Gut microbiome markers correlated with host clinical outcomes. (A) Correlation network of microbiome marker, clinical parameter, and KEGG pathway. Circles represent markers of genus; Squares represent KEGG pathways; and diamonds represent clinical parameters. Node colors indicate treatment groups. Node sizes are scaled according to their degrees of connections. The larger the node is, the more connections it has. Two nodes are connected if their spearman correlation is significant (p < 0.05, FDR-corrected) between genera, or between genera and KEGG pathways. Connections are drawn between genera and clinical parameters only when their spearman correlation is significant (p < 0.05, FDR-corrected) and the absolute of correlation coefficient is larger than 0.6. Thickness of edges between nodes is scaled according the absolute value of spearman correlation coefficient. Edge colors indicate correlations between genera (or between genera and KEGG pathways) in different groups (green: CKD group; pink: treat groups of PF and JPYS).
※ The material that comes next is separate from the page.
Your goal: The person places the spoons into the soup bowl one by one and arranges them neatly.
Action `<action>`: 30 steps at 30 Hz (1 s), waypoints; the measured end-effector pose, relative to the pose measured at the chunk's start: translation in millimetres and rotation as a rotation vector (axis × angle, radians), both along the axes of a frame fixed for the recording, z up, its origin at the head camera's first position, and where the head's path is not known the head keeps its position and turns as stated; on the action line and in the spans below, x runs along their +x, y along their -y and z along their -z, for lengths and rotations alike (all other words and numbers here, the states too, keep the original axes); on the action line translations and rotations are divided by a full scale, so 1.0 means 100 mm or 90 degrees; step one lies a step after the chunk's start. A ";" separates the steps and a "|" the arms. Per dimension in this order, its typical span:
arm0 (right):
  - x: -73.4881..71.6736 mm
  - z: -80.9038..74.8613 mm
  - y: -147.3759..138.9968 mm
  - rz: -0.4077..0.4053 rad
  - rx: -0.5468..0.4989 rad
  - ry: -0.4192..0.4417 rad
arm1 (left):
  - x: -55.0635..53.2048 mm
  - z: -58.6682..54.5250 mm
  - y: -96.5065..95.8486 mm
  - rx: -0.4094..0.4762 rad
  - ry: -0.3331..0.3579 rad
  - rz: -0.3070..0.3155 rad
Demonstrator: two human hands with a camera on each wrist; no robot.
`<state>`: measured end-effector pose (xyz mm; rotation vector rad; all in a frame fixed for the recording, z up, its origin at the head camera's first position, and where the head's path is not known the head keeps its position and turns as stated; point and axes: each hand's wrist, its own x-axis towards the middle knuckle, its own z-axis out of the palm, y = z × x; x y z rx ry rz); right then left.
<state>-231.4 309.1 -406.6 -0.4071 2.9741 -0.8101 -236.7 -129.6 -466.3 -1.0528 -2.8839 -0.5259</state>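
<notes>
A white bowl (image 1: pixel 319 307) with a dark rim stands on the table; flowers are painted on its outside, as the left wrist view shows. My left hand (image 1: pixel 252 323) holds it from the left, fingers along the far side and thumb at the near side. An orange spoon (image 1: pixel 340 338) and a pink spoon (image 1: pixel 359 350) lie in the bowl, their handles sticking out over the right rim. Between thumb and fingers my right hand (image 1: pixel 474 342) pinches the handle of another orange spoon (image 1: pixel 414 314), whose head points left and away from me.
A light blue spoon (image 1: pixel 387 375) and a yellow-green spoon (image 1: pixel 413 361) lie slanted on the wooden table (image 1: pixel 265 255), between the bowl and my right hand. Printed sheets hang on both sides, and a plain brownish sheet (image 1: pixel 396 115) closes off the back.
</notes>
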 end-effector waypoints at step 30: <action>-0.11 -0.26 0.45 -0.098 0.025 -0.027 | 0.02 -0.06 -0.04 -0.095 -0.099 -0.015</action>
Orange edges represent correlations between genera and clinical parameters. Dotted and solid lines indicate negative or positive correlations respectively. (B) Relative abundances of keystone genus-level microbiome markers in each group. Keystone markers are manually selected from the network hubs, with regard to their interspecies interactions and clinical associations. Variations between groups were tested by Wilcoxon rank-sum test with FDR correction. Only significant differences between groups (p < 0.05) were annotated. FDR, false discovery rate; JPYS, Jian-Pi-Yi-Shen decoction; PF, Piperazine ferulate; CKD, chronic kidney disease.

Figure 4

qPCR validation of the identified keystone microbiome markers. (A) Pearson correlation between relative abundance of the genera Methanobrevibacter, Enterococcus and Blautia from 16S rDNA sequencing and qPCR data. Colors and shapes of the plot symbols indicate samples from different treatment groups. Shaded area represents the 95% confidence interval for the regression line. (B) Relative abundance of the genera Methanobrevibacter, Enterococcus, and Blautia across treatment groups, as detected by qPCR. Variations between groups were tested by Wilcoxon rank-sum test with FDR correction. Only significant differences between groups (p < 0.05) were annotated. FDR, false discovery rate.